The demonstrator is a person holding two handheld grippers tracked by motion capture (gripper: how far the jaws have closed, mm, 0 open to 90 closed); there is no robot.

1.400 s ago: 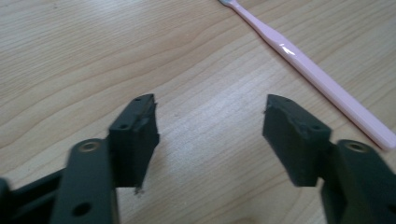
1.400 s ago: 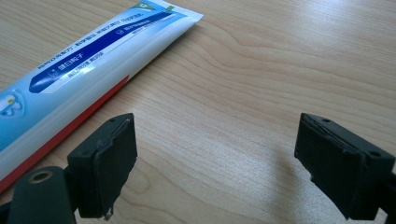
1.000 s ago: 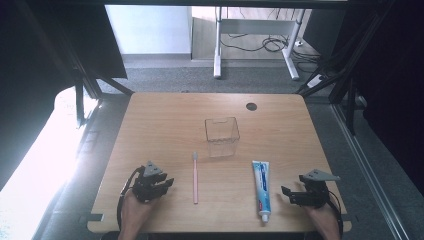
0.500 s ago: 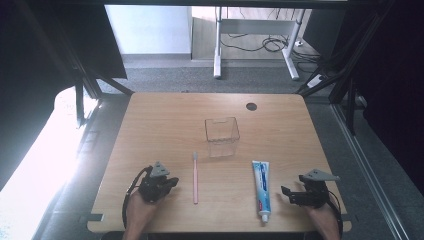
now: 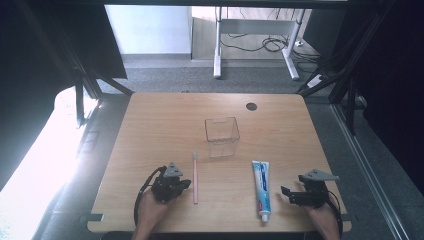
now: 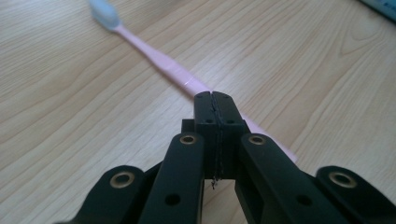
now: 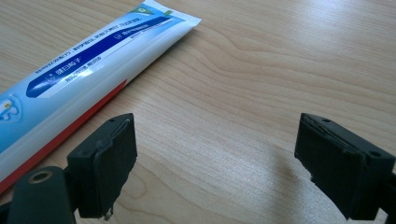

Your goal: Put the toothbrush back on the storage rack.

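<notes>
A pink toothbrush (image 5: 195,177) with a pale blue head lies lengthwise on the wooden table (image 5: 160,125), left of centre. My left gripper (image 5: 187,183) is just left of its handle, pointing right at it. In the left gripper view the left gripper (image 6: 215,95) has its jaws pressed flat together, and the toothbrush (image 6: 159,56) runs across on the table just behind the tips, with nothing between them. A blue and white toothpaste tube (image 5: 261,187) lies right of centre. My right gripper (image 5: 285,192) rests to its right, open and empty (image 7: 215,140), the tube (image 7: 88,65) off to its left.
A clear plastic box (image 5: 221,134) stands open-topped at the middle of the table, beyond the toothbrush and tube. A round cable hole (image 5: 251,106) sits near the far edge. Bare wood lies between the toothbrush and the tube. Dark frame posts flank the table.
My left hand has slid to the right, up to the toothbrush handle. The right hand, the toothpaste and the box have stayed where they were.
</notes>
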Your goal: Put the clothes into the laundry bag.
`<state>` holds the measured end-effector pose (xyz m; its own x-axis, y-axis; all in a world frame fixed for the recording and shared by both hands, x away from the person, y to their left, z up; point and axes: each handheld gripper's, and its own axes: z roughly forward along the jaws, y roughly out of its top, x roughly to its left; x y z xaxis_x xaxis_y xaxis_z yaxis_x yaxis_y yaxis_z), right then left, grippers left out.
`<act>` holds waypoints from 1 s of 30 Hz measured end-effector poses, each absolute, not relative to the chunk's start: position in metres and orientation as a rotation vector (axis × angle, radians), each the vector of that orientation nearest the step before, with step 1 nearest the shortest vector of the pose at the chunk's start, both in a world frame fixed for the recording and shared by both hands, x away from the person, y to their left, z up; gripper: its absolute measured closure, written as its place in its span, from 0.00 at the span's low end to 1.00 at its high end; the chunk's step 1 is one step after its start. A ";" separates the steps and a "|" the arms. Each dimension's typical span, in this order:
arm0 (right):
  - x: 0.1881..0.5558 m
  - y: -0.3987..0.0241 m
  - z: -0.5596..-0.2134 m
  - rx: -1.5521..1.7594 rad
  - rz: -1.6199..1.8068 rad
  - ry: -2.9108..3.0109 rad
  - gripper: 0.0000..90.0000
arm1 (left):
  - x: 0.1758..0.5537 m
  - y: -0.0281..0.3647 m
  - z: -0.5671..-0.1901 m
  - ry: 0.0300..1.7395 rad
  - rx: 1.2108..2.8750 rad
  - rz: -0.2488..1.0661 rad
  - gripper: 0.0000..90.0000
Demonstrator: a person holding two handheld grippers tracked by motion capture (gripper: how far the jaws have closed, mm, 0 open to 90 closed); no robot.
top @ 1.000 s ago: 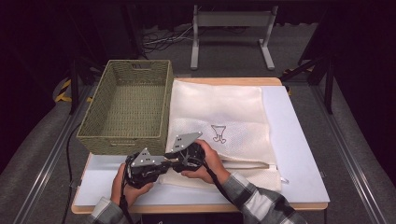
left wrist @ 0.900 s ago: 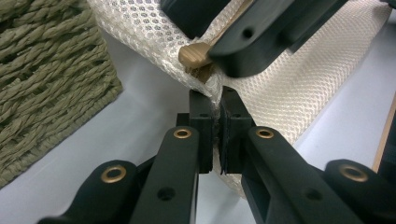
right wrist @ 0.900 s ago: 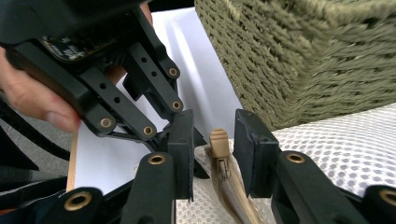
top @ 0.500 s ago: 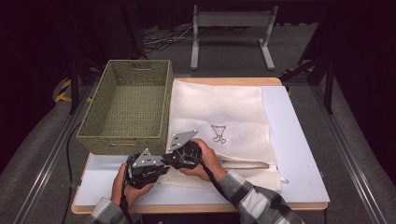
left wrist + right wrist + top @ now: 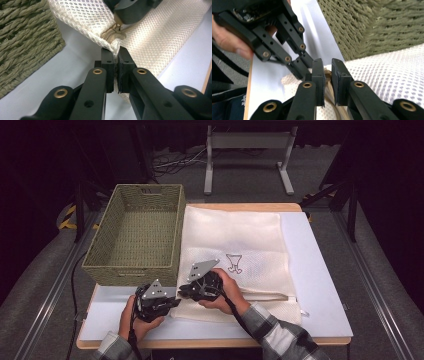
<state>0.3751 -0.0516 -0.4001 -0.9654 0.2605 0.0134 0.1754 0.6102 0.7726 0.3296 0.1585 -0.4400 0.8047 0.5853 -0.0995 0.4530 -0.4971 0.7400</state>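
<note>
Closing in over the last moment, my right gripper [image 5: 327, 72] has brought its jaws together on the drawstring [image 5: 327, 73] at the near corner of the mesh laundry bag [image 5: 235, 245]; from the right gripper view I see the tan cord running between the pads, though I cannot tell how firmly it is pinched. My left gripper [image 5: 116, 56] has not shifted: it is clamped on the bunched corner of the mesh, just beneath the small cord stopper [image 5: 113, 33]. Both grippers sit tip to tip at that corner, just off the front corner of the woven basket [image 5: 137, 235]. Beyond them the bag lies flat on the white mat [image 5: 320, 270] covering the counter [image 5: 330, 340], its printed mark facing up, its left edge touching the basket.

I judge the step in hand to be working the bag's mouth: one gripper anchors the fabric, the other takes the cord. Next I would draw the cord away from the stopper while the left holds steady, keeping the pull along the cord so the mesh does not slip free.
</note>
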 end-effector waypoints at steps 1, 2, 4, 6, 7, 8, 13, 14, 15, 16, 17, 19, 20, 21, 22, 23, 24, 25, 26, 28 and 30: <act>0.375 -0.053 -0.400 0.367 1.285 2.735 0.91 | 0.330 0.159 -0.440 0.763 2.177 0.208 0.96; 0.375 -0.055 -0.401 0.363 1.280 2.737 0.90 | 0.330 0.159 -0.440 0.760 2.174 0.211 0.96; 0.375 -0.058 -0.402 0.367 1.268 2.751 0.90 | 0.330 0.160 -0.440 0.766 2.166 0.211 0.96; 0.375 -0.060 -0.405 0.356 1.236 2.773 0.90 | 0.330 0.160 -0.439 0.766 2.165 0.211 0.96; 0.375 -0.060 -0.406 0.352 1.225 2.780 0.90 | 0.329 0.160 -0.438 0.763 2.165 0.211 0.96; 0.374 -0.059 -0.407 0.342 1.204 2.794 0.91 | 0.329 0.160 -0.438 0.763 2.165 0.212 0.96; 0.374 -0.057 -0.411 0.332 1.169 2.805 0.90 | 0.329 0.159 -0.438 0.759 2.164 0.218 0.96; 0.374 -0.057 -0.411 0.331 1.167 2.808 0.89 | 0.329 0.160 -0.438 0.760 2.163 0.219 0.96; 0.374 -0.056 -0.412 0.322 1.153 2.817 0.88 | 0.329 0.160 -0.438 0.759 2.162 0.217 0.96; 0.374 -0.056 -0.413 0.318 1.140 2.821 0.88 | 0.329 0.160 -0.438 0.759 2.163 0.217 0.96; 0.375 -0.055 -0.414 0.309 1.134 2.825 0.88 | 0.329 0.160 -0.438 0.759 2.166 0.216 0.96; 0.375 -0.055 -0.415 0.312 1.130 2.828 0.90 | 0.329 0.160 -0.439 0.755 2.170 0.216 0.96; 0.376 -0.055 -0.416 0.312 1.132 2.831 0.90 | 0.329 0.160 -0.438 0.754 2.171 0.215 0.96; 0.376 -0.055 -0.416 0.313 1.136 2.831 0.91 | 0.329 0.160 -0.439 0.754 2.171 0.215 0.96; 0.375 -0.055 -0.415 0.312 1.134 2.828 0.91 | 0.329 0.160 -0.439 0.755 2.168 0.215 0.96; 0.375 -0.056 -0.415 0.305 1.131 2.822 0.91 | 0.329 0.160 -0.439 0.755 2.167 0.210 0.96; 0.375 -0.055 -0.415 0.306 1.130 2.819 0.91 | 0.330 0.160 -0.439 0.757 2.164 0.202 0.95; 0.374 -0.055 -0.415 0.301 1.126 2.810 0.91 | 0.330 0.161 -0.439 0.760 2.160 0.193 0.95; 0.373 -0.055 -0.414 0.296 1.120 2.806 0.91 | 0.331 0.161 -0.439 0.762 2.157 0.183 0.94; 0.372 -0.055 -0.415 0.291 1.115 2.794 0.91 | 0.332 0.162 -0.438 0.764 2.146 0.169 0.92; 0.369 -0.055 -0.414 0.290 1.108 2.777 0.91 | 0.332 0.163 -0.438 0.765 2.131 0.153 0.89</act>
<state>0.3694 -0.0546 -0.4143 -0.9719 0.2284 -0.0562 0.1270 0.7107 0.6919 0.3322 0.1633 -0.4378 0.8058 0.5717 -0.1542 0.4687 -0.4565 0.7563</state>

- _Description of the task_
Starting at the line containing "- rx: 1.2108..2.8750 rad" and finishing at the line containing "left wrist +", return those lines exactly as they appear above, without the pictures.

- _Your response_
  - rx: 1.2108..2.8750 rad
  - rz: -0.2488..1.0661 rad
  - gripper: 0.0000..90.0000
Demonstrator: a person holding two handheld grippers tracked by motion capture (gripper: how far the jaws have closed, mm, 0 open to 90 closed); no robot.
top @ 1.000 s ago: 
left wrist @ 0.900 s ago: 
right wrist @ 0.900 s ago: 
top @ 0.500 s ago: 
left wrist + right wrist + top @ now: 

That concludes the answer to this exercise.